→ Task brief
The answer must consist of every line below that holds the word "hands".

Records from a dataset:
++++++

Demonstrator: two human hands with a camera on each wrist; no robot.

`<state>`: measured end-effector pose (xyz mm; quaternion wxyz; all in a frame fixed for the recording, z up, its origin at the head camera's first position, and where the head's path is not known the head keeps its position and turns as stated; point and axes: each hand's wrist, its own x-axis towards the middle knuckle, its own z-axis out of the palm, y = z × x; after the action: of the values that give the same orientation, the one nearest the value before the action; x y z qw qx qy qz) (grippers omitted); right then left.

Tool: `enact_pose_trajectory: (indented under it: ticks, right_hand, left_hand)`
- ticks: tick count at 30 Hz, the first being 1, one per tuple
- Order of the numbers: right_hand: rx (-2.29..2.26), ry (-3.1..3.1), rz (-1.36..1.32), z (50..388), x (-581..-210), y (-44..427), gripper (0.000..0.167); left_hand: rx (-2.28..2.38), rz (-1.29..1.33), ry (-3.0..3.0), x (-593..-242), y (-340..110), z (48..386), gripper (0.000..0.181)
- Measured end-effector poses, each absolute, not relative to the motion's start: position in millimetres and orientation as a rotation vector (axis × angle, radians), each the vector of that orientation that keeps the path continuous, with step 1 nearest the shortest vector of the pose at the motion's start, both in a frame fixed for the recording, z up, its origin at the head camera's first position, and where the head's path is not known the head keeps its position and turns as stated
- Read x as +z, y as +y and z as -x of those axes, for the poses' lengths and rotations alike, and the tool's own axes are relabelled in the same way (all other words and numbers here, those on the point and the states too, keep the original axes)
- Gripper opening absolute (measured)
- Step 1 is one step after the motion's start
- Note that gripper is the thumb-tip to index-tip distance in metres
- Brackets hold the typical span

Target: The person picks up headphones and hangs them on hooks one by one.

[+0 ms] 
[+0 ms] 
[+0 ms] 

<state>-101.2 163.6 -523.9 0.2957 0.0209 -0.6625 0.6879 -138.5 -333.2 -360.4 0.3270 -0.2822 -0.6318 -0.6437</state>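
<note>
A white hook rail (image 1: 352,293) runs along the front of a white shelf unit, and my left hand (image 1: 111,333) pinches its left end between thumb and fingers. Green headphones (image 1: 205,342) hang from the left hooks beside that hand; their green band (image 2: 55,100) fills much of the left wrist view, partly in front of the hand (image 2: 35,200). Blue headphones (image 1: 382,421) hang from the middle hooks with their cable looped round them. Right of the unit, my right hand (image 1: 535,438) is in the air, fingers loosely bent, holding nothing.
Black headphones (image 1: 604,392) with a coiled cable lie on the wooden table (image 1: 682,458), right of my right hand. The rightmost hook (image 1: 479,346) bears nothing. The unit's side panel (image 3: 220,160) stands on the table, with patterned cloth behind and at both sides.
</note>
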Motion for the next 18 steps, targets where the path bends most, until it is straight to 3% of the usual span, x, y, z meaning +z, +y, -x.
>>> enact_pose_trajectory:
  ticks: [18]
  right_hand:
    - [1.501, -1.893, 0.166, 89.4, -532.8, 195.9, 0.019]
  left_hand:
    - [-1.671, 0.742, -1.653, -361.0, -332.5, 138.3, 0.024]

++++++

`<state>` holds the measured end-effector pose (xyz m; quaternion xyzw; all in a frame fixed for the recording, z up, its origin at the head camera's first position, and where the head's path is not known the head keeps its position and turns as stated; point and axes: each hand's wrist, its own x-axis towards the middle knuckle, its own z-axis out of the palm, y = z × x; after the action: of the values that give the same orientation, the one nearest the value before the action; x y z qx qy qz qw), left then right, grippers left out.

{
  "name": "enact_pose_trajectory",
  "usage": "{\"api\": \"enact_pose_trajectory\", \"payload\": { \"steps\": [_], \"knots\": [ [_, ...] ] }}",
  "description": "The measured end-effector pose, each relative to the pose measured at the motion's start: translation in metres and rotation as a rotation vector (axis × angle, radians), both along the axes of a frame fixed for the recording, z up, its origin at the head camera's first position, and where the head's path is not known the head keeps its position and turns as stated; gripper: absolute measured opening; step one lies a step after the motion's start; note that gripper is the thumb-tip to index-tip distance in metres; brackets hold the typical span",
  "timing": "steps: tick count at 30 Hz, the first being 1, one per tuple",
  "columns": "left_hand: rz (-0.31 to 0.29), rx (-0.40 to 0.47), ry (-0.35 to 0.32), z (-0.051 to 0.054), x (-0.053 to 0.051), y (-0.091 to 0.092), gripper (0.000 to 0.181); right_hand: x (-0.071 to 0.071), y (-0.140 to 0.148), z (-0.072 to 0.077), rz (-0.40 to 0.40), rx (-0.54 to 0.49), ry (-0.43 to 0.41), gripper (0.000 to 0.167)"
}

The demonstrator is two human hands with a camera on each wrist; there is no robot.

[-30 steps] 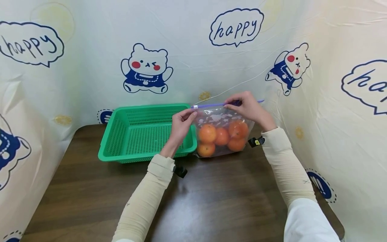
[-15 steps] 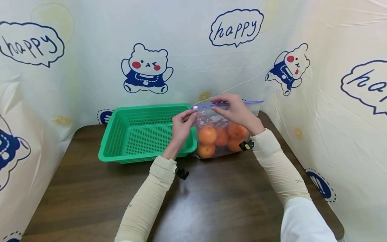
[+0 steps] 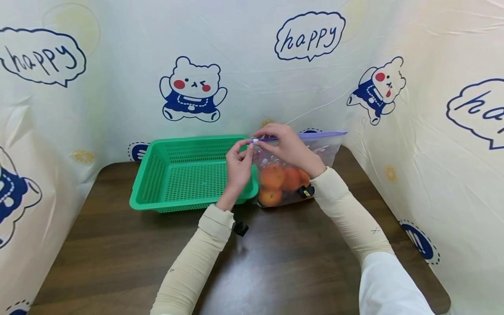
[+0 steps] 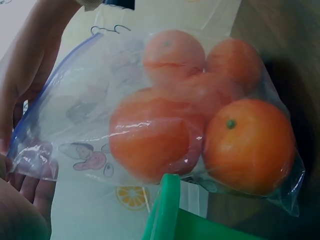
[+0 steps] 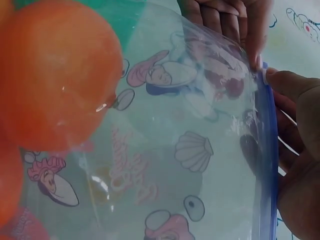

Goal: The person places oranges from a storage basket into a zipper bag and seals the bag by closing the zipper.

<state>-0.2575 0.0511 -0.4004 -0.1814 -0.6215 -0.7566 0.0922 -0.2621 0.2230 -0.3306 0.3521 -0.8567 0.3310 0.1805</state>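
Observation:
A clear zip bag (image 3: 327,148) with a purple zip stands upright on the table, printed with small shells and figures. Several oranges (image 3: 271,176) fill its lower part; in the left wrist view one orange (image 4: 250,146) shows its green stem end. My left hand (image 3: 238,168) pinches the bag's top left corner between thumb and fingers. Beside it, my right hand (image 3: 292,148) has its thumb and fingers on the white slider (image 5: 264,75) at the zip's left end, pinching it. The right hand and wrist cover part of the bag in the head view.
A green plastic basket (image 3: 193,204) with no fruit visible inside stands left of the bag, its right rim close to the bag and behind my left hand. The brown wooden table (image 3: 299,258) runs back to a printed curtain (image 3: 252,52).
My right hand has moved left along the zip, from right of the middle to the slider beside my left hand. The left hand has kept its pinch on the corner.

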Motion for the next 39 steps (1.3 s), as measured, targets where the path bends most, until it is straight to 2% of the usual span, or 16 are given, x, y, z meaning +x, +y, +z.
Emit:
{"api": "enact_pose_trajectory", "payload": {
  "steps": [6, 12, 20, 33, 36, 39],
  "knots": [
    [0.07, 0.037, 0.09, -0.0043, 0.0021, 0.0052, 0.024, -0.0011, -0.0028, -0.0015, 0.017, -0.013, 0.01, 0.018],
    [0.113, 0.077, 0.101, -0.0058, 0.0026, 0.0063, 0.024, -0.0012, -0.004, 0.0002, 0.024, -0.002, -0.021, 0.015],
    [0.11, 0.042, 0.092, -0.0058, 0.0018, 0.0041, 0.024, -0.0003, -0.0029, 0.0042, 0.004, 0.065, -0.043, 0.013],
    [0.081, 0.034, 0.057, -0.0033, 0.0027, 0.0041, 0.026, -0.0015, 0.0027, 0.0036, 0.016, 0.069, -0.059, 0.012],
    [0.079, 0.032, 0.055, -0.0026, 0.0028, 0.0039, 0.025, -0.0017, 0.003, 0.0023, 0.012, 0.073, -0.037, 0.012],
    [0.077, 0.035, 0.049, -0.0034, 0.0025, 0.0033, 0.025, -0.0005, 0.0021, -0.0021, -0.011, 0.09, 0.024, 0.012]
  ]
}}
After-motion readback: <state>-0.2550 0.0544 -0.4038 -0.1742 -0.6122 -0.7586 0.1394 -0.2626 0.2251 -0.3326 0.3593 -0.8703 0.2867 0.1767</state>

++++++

→ Solved problem
Demonstrator: two human hands with a camera on each wrist; no robot.
The demonstrator is two human hands with a camera on each wrist; there is no robot.

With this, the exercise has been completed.